Tony dry heaves a couple of times. “Next year I'm gonna train for this puppy,” he mutters. “Oh, hey. I got you a gift.” He tries to unbutton his inside jacket pocket, but Steve moves his hand away and does it for him. “Forgot to give it to you earlier, sorry.”

Steve,” Steve reads. “This guy's almost as old as you are. Tony.” There's the sound of paper being carefully, methodically removed, and then he hears Steve opening the CD case. CDs are retro, but somehow giving someone a USB stick full of music isn't the same. He should've got a record, he thinks. Stupid.

“Leonard Cohen,” says Steve. “I haven't heard of him.”

“You haven't heard of anyone,” says Tony. “He's Canadian.”

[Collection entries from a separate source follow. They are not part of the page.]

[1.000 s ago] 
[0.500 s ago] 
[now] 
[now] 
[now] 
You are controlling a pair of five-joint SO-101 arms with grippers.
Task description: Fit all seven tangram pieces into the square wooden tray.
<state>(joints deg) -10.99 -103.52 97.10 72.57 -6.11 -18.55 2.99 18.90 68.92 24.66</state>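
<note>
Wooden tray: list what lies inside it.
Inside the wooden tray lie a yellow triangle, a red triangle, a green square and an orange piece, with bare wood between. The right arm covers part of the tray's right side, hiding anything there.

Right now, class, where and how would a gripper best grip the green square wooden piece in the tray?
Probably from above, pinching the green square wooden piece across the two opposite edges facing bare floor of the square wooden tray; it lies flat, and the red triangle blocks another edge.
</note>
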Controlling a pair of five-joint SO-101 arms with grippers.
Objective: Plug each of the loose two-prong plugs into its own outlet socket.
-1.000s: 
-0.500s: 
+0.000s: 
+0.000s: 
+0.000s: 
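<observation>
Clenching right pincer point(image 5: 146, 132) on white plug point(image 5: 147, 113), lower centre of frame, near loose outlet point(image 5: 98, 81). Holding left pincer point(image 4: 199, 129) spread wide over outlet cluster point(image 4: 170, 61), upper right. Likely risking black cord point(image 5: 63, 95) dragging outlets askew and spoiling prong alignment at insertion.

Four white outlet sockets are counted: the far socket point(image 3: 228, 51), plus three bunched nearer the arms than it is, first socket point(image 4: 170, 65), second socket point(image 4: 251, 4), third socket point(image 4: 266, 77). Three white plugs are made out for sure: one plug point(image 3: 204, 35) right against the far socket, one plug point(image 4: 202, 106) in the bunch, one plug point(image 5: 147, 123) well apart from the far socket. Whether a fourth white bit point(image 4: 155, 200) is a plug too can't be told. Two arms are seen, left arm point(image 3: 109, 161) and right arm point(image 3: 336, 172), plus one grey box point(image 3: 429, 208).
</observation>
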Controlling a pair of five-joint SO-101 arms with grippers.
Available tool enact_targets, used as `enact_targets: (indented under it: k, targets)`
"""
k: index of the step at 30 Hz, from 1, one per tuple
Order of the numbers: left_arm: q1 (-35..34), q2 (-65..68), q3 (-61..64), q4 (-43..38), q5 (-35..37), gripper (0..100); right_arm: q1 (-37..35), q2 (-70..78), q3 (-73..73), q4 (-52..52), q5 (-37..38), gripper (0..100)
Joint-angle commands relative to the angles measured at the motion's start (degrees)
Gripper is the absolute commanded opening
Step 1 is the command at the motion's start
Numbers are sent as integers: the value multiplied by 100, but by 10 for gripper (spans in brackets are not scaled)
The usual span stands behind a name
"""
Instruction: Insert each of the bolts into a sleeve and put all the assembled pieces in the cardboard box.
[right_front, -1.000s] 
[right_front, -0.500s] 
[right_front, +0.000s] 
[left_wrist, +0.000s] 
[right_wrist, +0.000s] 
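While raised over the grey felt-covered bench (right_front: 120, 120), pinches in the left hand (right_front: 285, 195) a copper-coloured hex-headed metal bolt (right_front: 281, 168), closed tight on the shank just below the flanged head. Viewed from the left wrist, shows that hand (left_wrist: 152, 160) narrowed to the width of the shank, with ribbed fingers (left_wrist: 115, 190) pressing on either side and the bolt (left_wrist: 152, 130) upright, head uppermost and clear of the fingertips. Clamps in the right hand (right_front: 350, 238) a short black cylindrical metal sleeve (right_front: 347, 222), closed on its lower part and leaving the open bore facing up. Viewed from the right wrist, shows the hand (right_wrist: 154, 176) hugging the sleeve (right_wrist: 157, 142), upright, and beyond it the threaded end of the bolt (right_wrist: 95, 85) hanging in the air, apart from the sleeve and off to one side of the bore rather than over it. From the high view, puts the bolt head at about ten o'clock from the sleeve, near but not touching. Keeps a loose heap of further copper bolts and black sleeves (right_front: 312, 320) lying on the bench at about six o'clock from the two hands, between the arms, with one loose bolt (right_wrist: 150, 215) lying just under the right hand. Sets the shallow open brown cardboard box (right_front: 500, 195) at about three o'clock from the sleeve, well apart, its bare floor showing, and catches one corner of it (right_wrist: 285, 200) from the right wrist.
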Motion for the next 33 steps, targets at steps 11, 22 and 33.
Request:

Steve is quiet for a moment. “Canadian, huh?” he says.

“Think there's a Captain Canadia?” Tony asks. “Sounds like some kind of ointment for a yeast infection.”

“You never know when to shut up, do you?” says Steve.

“And you are a remarkably astute judge of character,” says Tony. “Now, if you don't mind, I think I am gonna puke after all.”

Steve snorts, and Tony grins in the general direction of the sound.

Somewhere beyond his closed eyelids, he thinks the sun's coming up.